É possível ter uma performance de corrida melhor com o acompanhamento de música? Se a trilha sonora for uma condicionante para o treino, ou seja, a pessoa nunca correu sem fones de ouvido e não conhece outra realidade, a resposta pode ficar mais difícil. Mas já faz um tempo que pesquisadores tentam juntar algumas evidências para jogar luz no que tem sido uma questão mais de percepção individual do que científica.
Há os que defendem que correr sem música é dar ouvidos ao que está ocorrendo com o próprio corpo, como prestar atenção nas passadas, ouvir a própria respiração e os batimentos cardíacos. A impressão que eu tenho é que isso seja mais comum nos atletas menos amadores, mais preocupados em compreender os limites do organismo. Já reparou que esses correm sem fones de ouvido?
Por outro lado, um dos pontos a favor é a questão da percepção de esforço. A música seria capaz de "atrasar" as mensagens de fadiga enviadas pelo cérebro. Em um estudo sobre caminhada na esteira, o tempo de exercício, quando associado à música, aumentou em 15%. Em outra pesquisa, a prática mostrou melhora na largada do exercício. Com uma ressalva: o estímulo musical parece uma vantagem óbvia para quem está começando, mas se empolgar e se esforçar mais do que deve pode ter alguma consequência mais grave para alguns casos especiais, como os cardíacos.
Duas questões de segurança aparecem. Uma é a dos próprios ouvidos. A Organização Mundial de Saúde (OMS) recomenda que o uso de fones de ouvido seja restrito a uma hora por dia e em volume baixo para diminuir o risco de perda de audição. Outro alerta se refere à segurança. Para quem não está correndo em um parque ou pista fechada, pode ser arriscado ter a atenção reduzida por outros estímulos, como a música.
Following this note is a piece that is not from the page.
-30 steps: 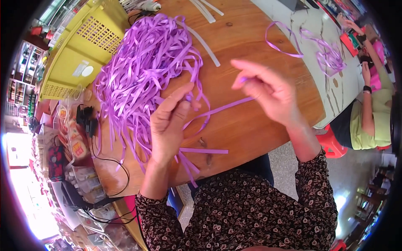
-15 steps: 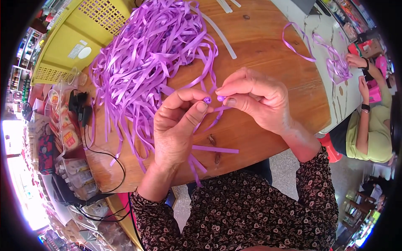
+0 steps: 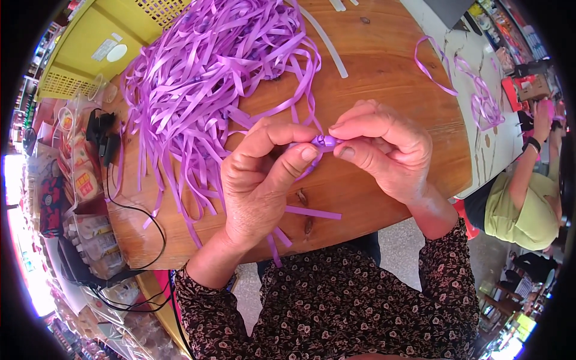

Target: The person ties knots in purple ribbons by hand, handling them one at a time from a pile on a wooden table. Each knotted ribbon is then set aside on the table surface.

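Observation:
Above the wooden table (image 3: 414, 114), a small purple plastic connector (image 3: 324, 141) on a purple ribbon is held between my two hands. My left hand (image 3: 258, 180) pinches its left end between thumb and forefinger. From the other side, the thumb and fingertips of my right hand (image 3: 390, 153) close on its right end. The two parts of the connector meet in the middle; whether they are locked cannot be seen. Just beyond my left hand lies a large tangled heap of purple ribbons (image 3: 210, 78), and some loose ends hang toward the table's near edge.
A yellow plastic basket (image 3: 90, 45) stands behind the heap at the left. A black cable (image 3: 141, 210) runs down the table's left side, beside packed goods. Clear strips (image 3: 327, 42) lie at the back. More ribbon (image 3: 485, 108) and another person (image 3: 522, 198) are at the right.
The two purple pieces, apart before, now meet end to end between my fingertips. My right hand has shifted slightly right. The other person's hands at the right have moved.

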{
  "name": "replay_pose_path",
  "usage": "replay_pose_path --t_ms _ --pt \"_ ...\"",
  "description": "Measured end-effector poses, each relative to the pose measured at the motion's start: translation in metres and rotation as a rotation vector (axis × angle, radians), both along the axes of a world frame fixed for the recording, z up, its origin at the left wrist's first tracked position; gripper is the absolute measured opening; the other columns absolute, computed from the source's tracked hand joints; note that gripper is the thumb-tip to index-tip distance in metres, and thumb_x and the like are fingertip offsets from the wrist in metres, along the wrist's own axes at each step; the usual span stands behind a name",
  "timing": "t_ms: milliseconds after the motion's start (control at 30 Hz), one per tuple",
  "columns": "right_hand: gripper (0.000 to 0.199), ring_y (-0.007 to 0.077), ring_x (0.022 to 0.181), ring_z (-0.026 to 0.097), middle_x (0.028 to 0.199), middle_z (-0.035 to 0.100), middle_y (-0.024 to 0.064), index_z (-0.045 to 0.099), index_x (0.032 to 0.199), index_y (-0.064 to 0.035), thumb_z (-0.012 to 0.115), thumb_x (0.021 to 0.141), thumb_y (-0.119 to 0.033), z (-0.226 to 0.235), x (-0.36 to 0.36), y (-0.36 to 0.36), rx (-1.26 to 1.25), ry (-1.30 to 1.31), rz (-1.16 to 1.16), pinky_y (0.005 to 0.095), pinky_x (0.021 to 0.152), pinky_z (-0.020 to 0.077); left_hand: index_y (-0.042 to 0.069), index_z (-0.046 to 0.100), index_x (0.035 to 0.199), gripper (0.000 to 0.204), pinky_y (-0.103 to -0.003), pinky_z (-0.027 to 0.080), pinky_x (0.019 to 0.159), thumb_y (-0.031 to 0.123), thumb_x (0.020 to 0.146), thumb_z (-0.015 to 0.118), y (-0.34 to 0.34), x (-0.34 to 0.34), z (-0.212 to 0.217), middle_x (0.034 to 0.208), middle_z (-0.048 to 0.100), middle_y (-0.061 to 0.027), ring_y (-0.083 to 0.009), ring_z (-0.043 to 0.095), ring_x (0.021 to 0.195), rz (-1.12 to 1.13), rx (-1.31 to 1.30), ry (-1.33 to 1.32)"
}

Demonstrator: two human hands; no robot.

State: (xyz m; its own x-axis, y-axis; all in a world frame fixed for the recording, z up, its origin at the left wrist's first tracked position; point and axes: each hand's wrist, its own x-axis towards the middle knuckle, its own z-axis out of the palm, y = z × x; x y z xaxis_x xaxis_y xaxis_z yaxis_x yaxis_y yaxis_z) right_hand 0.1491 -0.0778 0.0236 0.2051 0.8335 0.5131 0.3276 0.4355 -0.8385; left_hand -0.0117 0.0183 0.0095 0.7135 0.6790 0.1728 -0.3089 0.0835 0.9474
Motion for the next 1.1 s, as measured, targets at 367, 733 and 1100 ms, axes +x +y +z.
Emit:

Correr conectado a uma playlist próximo a locais de trânsito de veículos, por exemplo, não é aconselhável.
Mas que tipo de música faz diferença? Um relatório da Associação Britânica de Ciências do Desporto e do Exercício declarou que o impacto positivo pode ser ainda maior quando as canções forem selecionadas de acordo com suas qualidades motivacionais. Entre algumas das recomendações estão:
– Que a música esteja de acordo com o contexto sociocultural e faixa etária dos ouvintes.
– Seja funcional para a atividade, ou seja, o ritmo se aproxime dos padrões motores envolvidos.
– Seja selecionada de acordo com os efeitos desejados. Música alta, rápida e percussiva, com frequências graves acentuadas, pode ser uma intervenção capaz de aumentar a excitação, por exemplo.
– Deve estar dentro da faixa de tempo de 125-140 batimentos por minuto para a maioria dos exercícios de atividade repetitiva. Música mais lenta é apropriada para aquecimento ou finalização da atividade.
Mas há quem não pense em nada disso, só no prazer de ouvir música enquanto corre. Não costumo ter playlist de corrida. Prefiro ligar em uma seleção de rádio ou deixar tocar no modo aleatório, prestar atenção nas letras, relembrar velhas canções. Pode ser que a corrida seja um cantinho do dia em que ainda podemos ouvir música sem nos distrair com tantas outras coisas.